2: Cabin in the Woods

Cabin in the Woods has detractors who seem to feel that it somehow makes a mockery of the genre, but I really can’t agree with that. Scream had a far more sneering tone, in my opinion, and behaved very much as if a line could safely be drawn beneath the whole slasher genre as if it were a spent force. Cabin in the Woods is definitely self-deprecating; it teases us, but not only does it know its horror tropes with all the joy of a fan – it has tremendous fun with them.

Framing the story as an elaborate governmental set-up, instituted as a rite designed to keep the planet safe from slumbering gods is clever, and this allows Whedon to throw us little ideas (the merman) and lines (“Let’s get this party started”) along the way. There’s a wry sense of humour in the film, there absolutely is, but I didn’t feel I was being laughed at and I always feel that the film moves at a great pace with novel ideas and throws in, of course, that cameo at the end. Perhaps it’s more than a little unusual to suggest that a film where humanity is ultimately destroyed can really be ‘feelgood’, but you know what? Good characters don’t always have to go for the selfless option, and I think the film’s ending is a final moment of payoff in a film made up of many of such moments.

1: Dagon

Lovecraft? Upbeat?! Surely not. Here we could argue that there’s a link to the last film I mentioned – the idea of ancient gods, older by far than humanity and more than able to destroy or subvert humanity at any given point. Could this idea really be uplifting – twice?

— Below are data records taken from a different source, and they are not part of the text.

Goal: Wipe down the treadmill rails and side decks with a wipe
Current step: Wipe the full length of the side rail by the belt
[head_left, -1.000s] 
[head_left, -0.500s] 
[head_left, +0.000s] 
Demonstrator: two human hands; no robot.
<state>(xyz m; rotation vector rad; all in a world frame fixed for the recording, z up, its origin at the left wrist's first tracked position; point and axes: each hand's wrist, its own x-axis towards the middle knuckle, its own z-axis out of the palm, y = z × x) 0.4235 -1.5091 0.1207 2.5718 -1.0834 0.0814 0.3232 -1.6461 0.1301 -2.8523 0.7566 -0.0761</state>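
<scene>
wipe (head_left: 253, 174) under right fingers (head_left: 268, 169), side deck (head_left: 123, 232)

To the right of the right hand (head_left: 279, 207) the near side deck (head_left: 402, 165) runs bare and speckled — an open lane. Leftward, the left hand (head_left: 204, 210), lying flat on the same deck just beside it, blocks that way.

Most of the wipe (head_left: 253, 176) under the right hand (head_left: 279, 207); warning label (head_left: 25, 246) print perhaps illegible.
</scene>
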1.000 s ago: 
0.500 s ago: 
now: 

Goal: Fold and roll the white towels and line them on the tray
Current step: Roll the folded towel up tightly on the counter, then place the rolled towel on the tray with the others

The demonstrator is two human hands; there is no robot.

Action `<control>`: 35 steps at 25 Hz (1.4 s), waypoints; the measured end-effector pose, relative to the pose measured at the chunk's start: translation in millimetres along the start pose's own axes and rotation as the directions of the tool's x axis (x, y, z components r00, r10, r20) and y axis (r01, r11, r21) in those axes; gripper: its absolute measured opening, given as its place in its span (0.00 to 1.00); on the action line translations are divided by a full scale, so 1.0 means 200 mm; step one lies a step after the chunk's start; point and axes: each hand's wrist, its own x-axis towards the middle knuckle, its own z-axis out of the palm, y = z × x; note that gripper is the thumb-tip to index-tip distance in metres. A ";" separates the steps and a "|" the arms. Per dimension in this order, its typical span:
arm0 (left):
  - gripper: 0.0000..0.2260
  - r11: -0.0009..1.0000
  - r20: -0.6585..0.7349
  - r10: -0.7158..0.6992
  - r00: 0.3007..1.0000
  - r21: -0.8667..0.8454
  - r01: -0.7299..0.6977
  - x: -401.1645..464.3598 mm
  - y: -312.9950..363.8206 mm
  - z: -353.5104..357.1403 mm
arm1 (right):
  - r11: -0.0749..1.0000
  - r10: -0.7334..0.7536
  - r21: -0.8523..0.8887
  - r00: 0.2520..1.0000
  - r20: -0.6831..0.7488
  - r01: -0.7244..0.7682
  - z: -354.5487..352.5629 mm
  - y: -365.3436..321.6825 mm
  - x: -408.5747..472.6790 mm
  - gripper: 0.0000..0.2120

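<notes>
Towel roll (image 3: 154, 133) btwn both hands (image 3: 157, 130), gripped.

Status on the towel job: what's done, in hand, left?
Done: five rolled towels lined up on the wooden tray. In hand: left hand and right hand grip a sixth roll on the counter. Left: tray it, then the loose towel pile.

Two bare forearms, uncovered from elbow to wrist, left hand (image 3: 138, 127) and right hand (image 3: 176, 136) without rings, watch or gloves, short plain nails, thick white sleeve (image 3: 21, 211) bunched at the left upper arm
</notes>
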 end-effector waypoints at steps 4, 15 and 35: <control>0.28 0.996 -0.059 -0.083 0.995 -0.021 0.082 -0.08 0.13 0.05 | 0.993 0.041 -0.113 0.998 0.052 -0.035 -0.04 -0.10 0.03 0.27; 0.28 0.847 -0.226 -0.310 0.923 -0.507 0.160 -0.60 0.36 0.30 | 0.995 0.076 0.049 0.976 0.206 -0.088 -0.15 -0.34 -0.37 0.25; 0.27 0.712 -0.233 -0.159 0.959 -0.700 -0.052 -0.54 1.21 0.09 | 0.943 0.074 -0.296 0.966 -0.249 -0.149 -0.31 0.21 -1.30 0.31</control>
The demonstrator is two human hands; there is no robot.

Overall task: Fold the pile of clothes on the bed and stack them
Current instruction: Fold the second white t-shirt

Dagon, directed by Stuart Gordon, is, like The masque of the Red Death not a straightforward adaptation of one story, but more of a spin on my favourite Lovecraft story, The Shadow Over Innsmouth – though relocated to Spain, to a town called Imboca. In the film, our American protagonist, Paul, and his companions are stranded at the village of Imboca by a mysterious storm, which forces them onto land. They try to seek assistance, but find the town’s inhabitants defensive, obstructive and… oddly deformed. The ‘last man in Imboca’ is able to explain to Paul what the residents are and what they will do, but for Paul/Pablo, it seems as if destiny has brought him to this place – and to the side of Uxía, played by the striking and almost unsettling Macarena Gomez.

Wicked cultists, deformity, blasphemy, sacrifice, conspiracy…not usually elements which gladden the heart, but I’d argue that Dagon does in fact have a happy ending. After losing so much and even trying to die, Paul is instead finally able to embrace his ‘destiny’, and the final scenes – accompanied by The Shadow Over Innsmouth’s closing lines – seem to indicate that after all, Pablo has accepted this. He and Uxia acknowledge each other, Pablo sees that what she told him is true, and they head into eternity together.

Sure, it’s not the wedding of the year – much less because these are two tentacled/gilled siblings with an ancient monster for a father – but they get to live forever, which means they don’t have to fear what we fear. To come back to Clive Barker, I think he said it best when he said “there’s a corner of all of us that envies [monsters’] powers and would love to live forever”. I think there’s much in this, and this surely figures in many of the films which I enjoy the most: Dagon puts its characters through the wringer and destroys most of them, but there’s a chink of hope at the end, which eludes every aspect of realism.